Denise Fergus told Vincent Lambe that clips of Detainment had made her feel like “I’m living that nightmare again”.
She wrote: “You have no right to use what happened to my son as a way to try and make a name for yourself.”
Lambe has previously apologised for upsetting James’s family but has said he will not withdraw the film.
The 30-minute drama uses transcripts of the police interviews with Jon Venables and Robert Thompson, who were 10 when they killed two-year-old James in Bootle, Merseyside, in 1993.
Mrs Fergus travelled to Dublin on Monday and did an interview for RTE’s Claire Byrne Live on Monday night.
Lambe is based in the city but Mrs Fergus didn’t meet him while she was there.

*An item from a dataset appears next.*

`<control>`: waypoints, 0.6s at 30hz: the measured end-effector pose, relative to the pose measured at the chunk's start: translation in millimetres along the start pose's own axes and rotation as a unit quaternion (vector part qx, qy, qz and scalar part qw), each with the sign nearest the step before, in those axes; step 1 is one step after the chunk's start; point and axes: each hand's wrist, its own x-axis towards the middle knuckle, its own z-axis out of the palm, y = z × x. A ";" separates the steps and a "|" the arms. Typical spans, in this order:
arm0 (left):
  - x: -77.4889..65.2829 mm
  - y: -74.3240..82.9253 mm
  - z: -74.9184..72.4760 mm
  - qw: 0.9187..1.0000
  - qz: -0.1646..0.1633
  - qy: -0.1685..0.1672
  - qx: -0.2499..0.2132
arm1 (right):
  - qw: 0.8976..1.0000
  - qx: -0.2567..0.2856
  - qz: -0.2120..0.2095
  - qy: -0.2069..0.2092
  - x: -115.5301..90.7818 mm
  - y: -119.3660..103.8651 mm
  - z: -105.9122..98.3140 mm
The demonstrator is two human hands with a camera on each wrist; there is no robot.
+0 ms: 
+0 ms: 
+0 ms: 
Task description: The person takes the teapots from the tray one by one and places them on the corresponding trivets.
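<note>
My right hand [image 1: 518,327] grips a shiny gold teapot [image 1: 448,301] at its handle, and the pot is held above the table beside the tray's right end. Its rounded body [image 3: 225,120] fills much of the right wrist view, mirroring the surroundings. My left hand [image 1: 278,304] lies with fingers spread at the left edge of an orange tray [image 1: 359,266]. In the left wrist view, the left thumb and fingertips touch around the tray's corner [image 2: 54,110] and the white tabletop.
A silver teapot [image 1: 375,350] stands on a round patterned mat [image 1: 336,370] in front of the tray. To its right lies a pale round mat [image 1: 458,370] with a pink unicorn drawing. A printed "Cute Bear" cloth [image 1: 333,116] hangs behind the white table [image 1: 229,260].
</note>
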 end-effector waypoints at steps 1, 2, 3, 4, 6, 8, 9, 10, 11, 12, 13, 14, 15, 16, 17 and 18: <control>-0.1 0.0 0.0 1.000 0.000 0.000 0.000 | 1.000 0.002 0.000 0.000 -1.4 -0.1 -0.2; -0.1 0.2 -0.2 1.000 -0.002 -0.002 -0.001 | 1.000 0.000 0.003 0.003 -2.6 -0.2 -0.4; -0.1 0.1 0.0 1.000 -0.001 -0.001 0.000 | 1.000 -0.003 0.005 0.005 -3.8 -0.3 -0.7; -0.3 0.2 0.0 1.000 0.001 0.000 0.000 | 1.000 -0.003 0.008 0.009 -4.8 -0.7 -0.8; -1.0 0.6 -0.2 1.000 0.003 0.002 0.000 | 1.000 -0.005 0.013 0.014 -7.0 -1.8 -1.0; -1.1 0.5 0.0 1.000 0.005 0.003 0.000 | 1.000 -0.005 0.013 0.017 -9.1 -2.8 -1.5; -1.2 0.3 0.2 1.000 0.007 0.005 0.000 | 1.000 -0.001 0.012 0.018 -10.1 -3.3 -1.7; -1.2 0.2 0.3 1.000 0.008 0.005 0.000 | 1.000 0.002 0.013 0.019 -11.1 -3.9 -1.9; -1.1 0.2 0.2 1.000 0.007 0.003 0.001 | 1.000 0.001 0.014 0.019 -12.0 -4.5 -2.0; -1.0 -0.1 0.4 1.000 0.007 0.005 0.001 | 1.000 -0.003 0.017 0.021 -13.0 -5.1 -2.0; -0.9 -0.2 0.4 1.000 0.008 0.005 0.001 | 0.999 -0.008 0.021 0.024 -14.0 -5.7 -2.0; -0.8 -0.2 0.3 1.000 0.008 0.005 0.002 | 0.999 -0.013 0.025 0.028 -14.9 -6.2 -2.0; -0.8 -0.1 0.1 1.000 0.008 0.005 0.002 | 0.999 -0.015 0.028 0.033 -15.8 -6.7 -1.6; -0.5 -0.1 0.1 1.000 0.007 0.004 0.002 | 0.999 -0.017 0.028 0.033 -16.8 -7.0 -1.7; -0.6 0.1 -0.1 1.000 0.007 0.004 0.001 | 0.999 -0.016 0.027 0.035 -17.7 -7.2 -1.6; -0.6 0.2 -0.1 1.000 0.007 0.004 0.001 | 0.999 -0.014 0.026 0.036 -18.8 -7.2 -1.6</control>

Detainment is nominated for best live action short film at the Academy Awards, which will be held in Hollywood on 24 February.
To date, 227,000 people have signed an online petition calling for it to be withdrawn. Mrs Fergus wrote: “I ask you to please do this for me and my family.”
In her letter, she told the Irish director: “I honestly don’t think you realise just how upset I am feeling.
“I also feel for the young actors who played the parts of T & V [Thompson and Venables], God only knows what was going on in their heads at the time this film was made.”
She was particularly upset by the fact Lambe did not consult James’s family in advance.
“If you had done it, this could have been very different,” she wrote. “I still feel hurt and upset at you going in this direction to make this film.”
She added: “Not only did you not bother to contact us you went ahead and used a young child to play my baby James.
“The re-enactment of that child being led away like the final hours of James’ life has brought it back to me and it hurts so much.”
Speaking on Thursday, Lambe told BBC News he didn’t approach the family in advance because he wanted the film to be “entirely fact-based and impartial”, and consulting them would not have changed what was in the transcripts.
“There would have been pressure to tell it the way one side would want it to be told, and then you’re suppressing information and telling a version of the truth, and it would defeat the purpose of the film,” he said.
He has refused to withdraw from the Oscars, adding: “It’s like saying, should we burn every copy of it?”
He has apologised to them for not informing them about the film sooner, but has said he does not regret making it.
The director’s spokeswoman confirmed he received Mrs Fergus’s letter on Tuesday and would reply.
The Academy of Motion Picture Arts & Sciences, which organises the Oscars, said it would not remove the film from its shortlist because it “does not in any way influence the voting process”.